→ **What the task requires**:
Your answer should be each line of the entries that contains the word "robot", copied in full.

Data records
——
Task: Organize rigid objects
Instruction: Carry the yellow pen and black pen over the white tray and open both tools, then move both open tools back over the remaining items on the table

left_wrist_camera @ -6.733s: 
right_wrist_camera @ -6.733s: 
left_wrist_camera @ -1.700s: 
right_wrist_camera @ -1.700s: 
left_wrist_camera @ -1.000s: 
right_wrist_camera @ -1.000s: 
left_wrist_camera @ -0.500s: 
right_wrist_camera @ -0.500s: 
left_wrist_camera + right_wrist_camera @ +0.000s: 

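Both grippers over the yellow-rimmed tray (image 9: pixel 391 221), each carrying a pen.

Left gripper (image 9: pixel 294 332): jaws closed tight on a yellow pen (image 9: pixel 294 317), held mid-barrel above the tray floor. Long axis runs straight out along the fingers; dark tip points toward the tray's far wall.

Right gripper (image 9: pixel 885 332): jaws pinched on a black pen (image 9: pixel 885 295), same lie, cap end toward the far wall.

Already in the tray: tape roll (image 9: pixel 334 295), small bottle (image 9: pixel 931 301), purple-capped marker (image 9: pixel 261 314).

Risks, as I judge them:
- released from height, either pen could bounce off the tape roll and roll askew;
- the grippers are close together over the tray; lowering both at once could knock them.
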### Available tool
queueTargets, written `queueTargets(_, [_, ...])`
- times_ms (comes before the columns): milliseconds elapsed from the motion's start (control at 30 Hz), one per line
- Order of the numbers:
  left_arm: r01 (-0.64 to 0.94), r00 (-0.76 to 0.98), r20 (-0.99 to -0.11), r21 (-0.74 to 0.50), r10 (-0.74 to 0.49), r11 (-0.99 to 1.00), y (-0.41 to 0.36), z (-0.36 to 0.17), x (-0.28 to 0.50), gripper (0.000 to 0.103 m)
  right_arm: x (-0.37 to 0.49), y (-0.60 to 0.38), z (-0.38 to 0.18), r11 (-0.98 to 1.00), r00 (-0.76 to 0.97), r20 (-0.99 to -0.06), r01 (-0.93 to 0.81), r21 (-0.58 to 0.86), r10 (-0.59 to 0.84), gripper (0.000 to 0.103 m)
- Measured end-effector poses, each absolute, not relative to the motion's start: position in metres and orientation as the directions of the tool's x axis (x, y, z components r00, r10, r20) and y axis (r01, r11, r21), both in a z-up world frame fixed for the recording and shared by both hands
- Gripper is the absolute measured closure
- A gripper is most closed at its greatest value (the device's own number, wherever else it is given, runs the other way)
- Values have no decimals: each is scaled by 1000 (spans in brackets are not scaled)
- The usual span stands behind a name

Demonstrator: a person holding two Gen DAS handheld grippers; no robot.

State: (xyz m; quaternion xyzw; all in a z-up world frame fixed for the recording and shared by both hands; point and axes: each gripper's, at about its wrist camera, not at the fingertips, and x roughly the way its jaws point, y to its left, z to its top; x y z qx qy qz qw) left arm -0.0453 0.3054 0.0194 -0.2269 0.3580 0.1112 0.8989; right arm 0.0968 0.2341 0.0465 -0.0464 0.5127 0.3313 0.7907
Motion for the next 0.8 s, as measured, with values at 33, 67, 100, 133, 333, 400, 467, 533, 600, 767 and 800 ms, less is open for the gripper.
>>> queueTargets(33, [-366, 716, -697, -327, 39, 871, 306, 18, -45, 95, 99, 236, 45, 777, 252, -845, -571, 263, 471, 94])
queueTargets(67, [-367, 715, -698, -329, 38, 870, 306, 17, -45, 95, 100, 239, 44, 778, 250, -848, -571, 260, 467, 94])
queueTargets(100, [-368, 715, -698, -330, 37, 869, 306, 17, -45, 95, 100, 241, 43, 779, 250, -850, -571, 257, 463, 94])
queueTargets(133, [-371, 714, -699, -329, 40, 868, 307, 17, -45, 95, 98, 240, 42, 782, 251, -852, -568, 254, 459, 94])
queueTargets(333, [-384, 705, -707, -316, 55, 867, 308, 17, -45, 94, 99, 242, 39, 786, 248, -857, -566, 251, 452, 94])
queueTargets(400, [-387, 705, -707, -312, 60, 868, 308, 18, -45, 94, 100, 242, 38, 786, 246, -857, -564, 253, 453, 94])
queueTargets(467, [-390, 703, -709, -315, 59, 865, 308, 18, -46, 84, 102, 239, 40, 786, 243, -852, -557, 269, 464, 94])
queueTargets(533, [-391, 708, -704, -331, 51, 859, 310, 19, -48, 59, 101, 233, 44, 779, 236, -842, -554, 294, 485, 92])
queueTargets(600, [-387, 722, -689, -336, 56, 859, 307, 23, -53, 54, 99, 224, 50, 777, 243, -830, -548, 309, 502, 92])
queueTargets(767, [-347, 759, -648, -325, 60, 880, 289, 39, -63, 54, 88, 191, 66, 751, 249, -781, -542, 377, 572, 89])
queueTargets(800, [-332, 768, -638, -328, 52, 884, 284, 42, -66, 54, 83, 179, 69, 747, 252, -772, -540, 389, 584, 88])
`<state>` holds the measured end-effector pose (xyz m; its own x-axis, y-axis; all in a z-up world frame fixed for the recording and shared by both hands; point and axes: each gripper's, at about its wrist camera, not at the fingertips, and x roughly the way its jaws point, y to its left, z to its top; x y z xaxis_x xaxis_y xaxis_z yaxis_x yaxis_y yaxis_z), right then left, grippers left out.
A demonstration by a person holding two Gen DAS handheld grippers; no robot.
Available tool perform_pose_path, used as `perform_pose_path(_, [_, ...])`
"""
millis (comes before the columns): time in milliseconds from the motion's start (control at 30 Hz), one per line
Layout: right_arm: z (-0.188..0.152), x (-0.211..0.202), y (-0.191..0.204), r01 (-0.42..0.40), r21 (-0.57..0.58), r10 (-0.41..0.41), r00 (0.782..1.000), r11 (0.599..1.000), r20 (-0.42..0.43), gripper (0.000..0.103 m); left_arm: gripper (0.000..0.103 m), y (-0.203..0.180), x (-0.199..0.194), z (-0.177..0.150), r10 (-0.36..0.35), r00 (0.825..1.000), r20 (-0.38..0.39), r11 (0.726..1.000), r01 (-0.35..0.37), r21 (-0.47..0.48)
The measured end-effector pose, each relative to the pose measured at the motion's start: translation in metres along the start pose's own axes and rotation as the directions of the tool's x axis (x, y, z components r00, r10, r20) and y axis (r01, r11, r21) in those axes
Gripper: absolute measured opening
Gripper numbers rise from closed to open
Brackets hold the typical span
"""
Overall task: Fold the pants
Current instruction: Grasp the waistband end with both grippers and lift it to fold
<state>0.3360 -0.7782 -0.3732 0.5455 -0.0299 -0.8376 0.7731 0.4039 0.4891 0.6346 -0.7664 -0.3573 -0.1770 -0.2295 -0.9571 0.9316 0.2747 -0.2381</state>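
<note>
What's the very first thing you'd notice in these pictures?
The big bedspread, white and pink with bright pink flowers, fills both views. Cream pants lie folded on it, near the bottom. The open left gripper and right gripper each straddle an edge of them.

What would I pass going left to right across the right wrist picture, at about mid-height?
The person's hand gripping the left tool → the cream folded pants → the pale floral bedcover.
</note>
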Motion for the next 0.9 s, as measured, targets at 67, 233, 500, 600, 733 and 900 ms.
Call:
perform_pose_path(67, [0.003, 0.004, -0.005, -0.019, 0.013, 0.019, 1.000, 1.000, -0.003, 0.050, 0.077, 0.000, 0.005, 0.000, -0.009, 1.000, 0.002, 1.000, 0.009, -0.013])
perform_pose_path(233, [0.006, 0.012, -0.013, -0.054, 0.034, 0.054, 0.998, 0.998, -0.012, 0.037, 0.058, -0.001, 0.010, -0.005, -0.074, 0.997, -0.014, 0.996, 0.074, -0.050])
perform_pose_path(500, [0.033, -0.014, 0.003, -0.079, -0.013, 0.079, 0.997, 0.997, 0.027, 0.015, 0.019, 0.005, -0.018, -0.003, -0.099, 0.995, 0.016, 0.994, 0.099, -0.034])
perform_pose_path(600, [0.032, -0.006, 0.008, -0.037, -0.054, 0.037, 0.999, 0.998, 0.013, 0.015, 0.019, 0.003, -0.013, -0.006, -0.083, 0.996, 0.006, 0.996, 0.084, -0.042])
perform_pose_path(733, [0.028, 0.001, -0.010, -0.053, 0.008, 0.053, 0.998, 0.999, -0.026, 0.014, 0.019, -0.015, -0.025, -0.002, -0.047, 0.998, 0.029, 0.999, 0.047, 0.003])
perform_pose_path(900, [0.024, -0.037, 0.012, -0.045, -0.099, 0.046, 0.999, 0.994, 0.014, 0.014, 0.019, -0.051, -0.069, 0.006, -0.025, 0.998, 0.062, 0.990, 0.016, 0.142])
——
→ **Response to the task**:
Demonstrator: a person holding two Gen DAS handheld grippers; no robot.
A demonstration by a person holding two Gen DAS handheld grippers; no robot.

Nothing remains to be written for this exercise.